Dataset extract Start Marker

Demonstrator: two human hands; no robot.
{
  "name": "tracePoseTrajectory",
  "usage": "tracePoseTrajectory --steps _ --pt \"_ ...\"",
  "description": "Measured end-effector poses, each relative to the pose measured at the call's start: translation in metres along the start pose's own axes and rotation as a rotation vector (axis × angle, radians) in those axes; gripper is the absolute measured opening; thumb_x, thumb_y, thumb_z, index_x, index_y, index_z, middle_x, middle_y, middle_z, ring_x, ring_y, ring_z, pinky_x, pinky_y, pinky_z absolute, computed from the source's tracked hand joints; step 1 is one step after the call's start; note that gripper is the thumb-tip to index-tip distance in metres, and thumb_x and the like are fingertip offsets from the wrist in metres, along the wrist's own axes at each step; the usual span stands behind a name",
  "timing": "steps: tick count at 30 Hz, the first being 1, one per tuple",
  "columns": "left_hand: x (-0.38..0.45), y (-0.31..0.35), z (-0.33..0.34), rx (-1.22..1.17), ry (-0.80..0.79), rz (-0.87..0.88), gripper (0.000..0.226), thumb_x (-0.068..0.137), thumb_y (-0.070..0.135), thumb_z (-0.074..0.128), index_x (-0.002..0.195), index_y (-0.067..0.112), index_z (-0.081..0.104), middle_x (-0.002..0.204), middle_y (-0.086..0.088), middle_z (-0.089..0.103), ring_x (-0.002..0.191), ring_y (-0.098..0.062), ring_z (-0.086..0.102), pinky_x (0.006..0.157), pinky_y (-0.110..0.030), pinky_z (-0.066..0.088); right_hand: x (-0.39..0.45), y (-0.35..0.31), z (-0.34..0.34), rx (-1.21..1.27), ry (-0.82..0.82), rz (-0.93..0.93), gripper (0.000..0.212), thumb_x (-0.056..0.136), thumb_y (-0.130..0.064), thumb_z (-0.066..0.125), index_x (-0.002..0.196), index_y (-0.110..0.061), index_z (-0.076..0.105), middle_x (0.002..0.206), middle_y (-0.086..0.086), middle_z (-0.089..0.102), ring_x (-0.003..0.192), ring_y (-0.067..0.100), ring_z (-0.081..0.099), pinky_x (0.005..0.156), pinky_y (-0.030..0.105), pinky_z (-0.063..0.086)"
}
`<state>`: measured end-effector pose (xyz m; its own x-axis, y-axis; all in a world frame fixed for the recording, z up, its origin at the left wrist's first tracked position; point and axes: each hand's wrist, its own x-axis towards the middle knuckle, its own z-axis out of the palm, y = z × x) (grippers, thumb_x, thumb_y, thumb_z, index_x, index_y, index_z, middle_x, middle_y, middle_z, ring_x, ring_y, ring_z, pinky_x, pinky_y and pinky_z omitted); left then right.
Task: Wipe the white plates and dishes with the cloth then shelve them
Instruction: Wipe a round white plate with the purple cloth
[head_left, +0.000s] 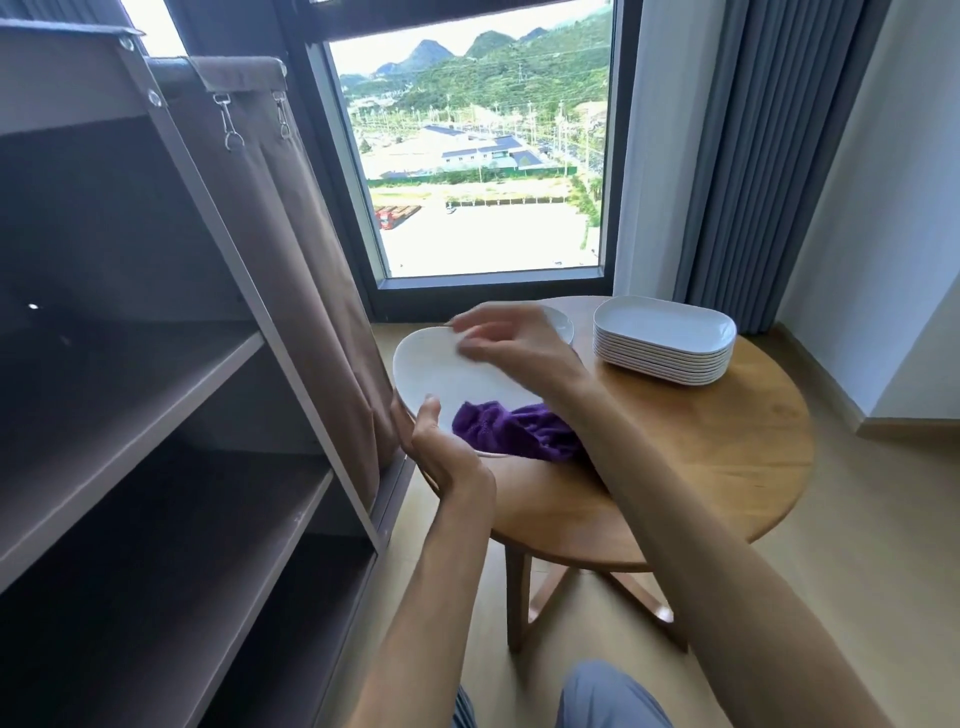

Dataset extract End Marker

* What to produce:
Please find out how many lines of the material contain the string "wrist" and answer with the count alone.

* Answer to this exercise:
2